In this blog, we will guide you through the step-by-step process of training an image classifier to distinguish between cats and dogs using a dataset from Hugging Face. We’re leveraging the ResNet18 model from the torchvision library. With our setup, you can achieve impressive accuracy while learning more about deep learning practices. Let’s dive in!
General Information
- Used Dataset: cats_vs_dogs
- Labeling Logic: Flipped images are labeled as 1, and unflipped ones as 0.
- Model: ResNet18 from torchvision
- Number of Classes: 2 (0 = No flip, 1 = Flipped image)
- Train-Test Split: 70-30
Sample Images and Labels
Here’s a taste of what the dataset looks like:

Specific Information About the Dataset
During training, the following broken or corrupted files were removed:
- .kagglecatsanddogs_3367aPetImagesCat666.jpg
- .kagglecatsanddogs_3367aPetImagesCat10404.jpg
- .kagglecatsanddogs_3367aPetImagesDog11702.jpg
Training Information
Here’s the setup for training the model:
- Total Epochs: 5
- Pretrained: True (ImageNet weight, all layers are trainable)
- Image Size: 224 x 224
- Batch Size: 128
- Optimizer: SGD
- Learning Rate: 0.001 (constant throughout training)
- Momentum: 0.9
- Loss: CrossEntropy Loss
Results
Your trained model achieved the following impressive metrics:
- Accuracy: 98.4266%
- F1 Score: 98.4271%
- Recall: 98.4261%
- Precision: 98.4265%
Confusion Matrix
Here’s how the model performed visually:

Misclassified Images
Some images were misclassified, and we can learn from these errors:

Possible Improvements
How can we take our model performance from great to even better?

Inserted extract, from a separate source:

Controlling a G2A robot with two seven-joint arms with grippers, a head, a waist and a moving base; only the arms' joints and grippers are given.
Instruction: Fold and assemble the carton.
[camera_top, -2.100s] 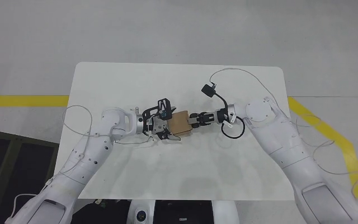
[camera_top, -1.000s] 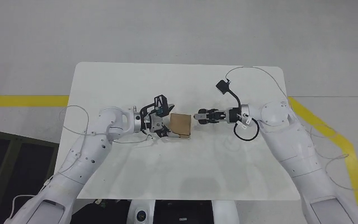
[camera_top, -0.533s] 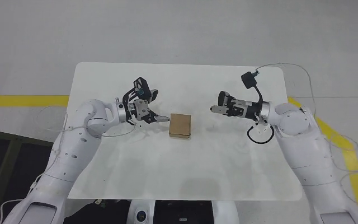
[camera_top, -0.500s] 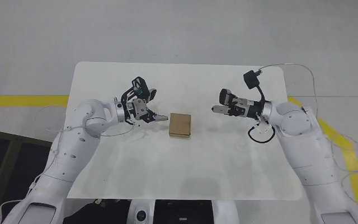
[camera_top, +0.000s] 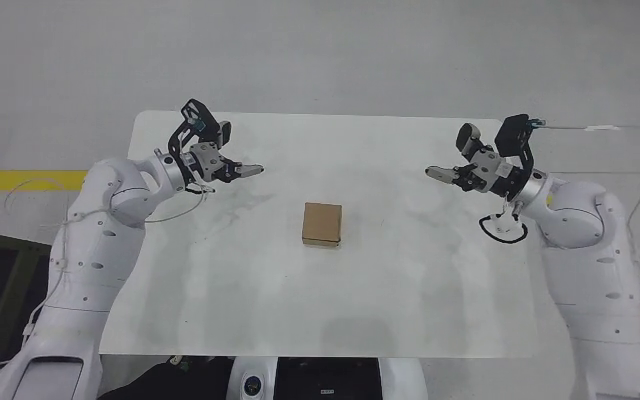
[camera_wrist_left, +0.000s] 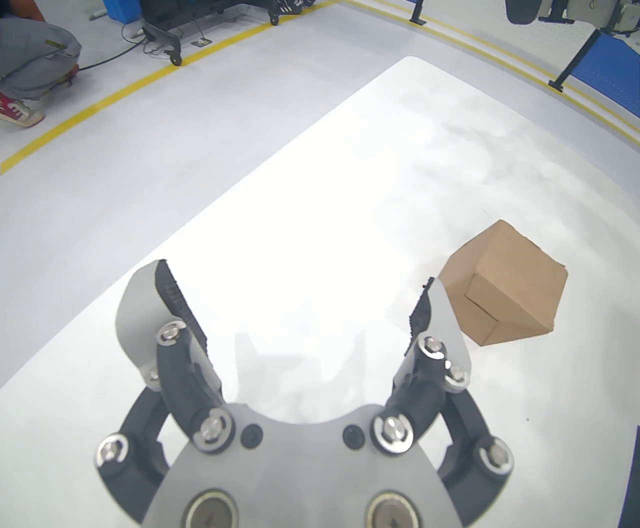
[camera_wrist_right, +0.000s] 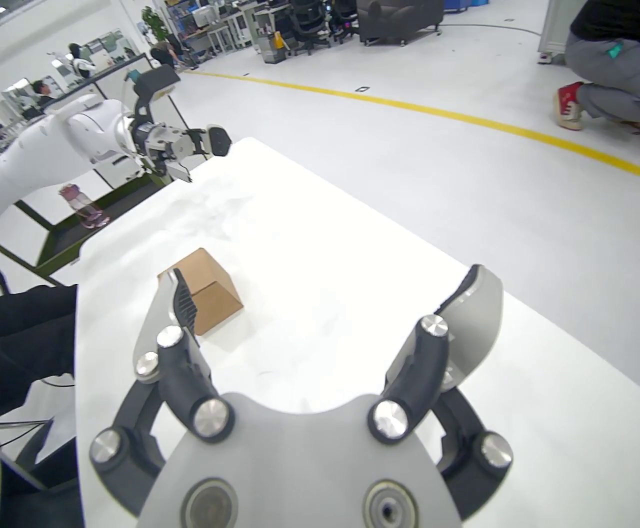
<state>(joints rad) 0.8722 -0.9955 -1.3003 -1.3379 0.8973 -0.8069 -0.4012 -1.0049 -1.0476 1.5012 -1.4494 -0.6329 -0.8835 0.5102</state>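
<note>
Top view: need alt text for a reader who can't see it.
A closed brown carton sits near the middle of a white table, with neither arm touching it. The left tool and the right tool hang over opposite sides of the table, each well apart from the carton and pointing inward toward it.

White table (camera_top: 400, 300), rect. w/ rounded corners, matt top, faint grey smudges esp. on the far half. On it: brown cardboard carton (camera_top: 322, 223), small cube shape, approx. mid-table, well apart from every edge. Sits flat on its base, sides roughly square w/ the table edges. Top face closed & plain, flaps flush. In left wrist view one side face shows a tucked-flap seam, a stepped line across it; corners look crisp. In top view a thin shadow along the carton's near side.
</note>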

Here are a few suggestions:
- Improve the quality of occluded and partially visible images in the dataset.
- Hyperparameter tuning could provide better results. Testing with a cyclical learning rate could help the model overcome local minima.
- Augmentation techniques like CutMix could assist with images that present a unique pose different from the dataset.
Troubleshooting
If you encounter any issues throughout your training process, here are some troubleshooting ideas:
- Ensure your dataset is correctly formatted and not corrupted. Double-check your image paths.
- Monitor memory usage during training; consider lowering the batch size if you run out of memory.
- Experiment with different optimizers and learning rates if your model fails to converge.
For more insights, updates, or to collaborate on AI development projects, stay connected with fxis.ai.
At fxis.ai, we believe that such advancements are crucial for the future of AI, as they enable more comprehensive and effective solutions. Our team is continually exploring new methodologies to push the envelope in artificial intelligence, ensuring that our clients benefit from the latest technological innovations.
Code Analogy
Think of your model training as a chef preparing a complex dish. Each ingredient represents a layer in your model. Just like a chef meticulously selects, measures, and combines these ingredients (in this case, images and labels), you too combine your hyperparameters, loss functions, and optimization techniques to create a masterpiece – a well-trained image classifier!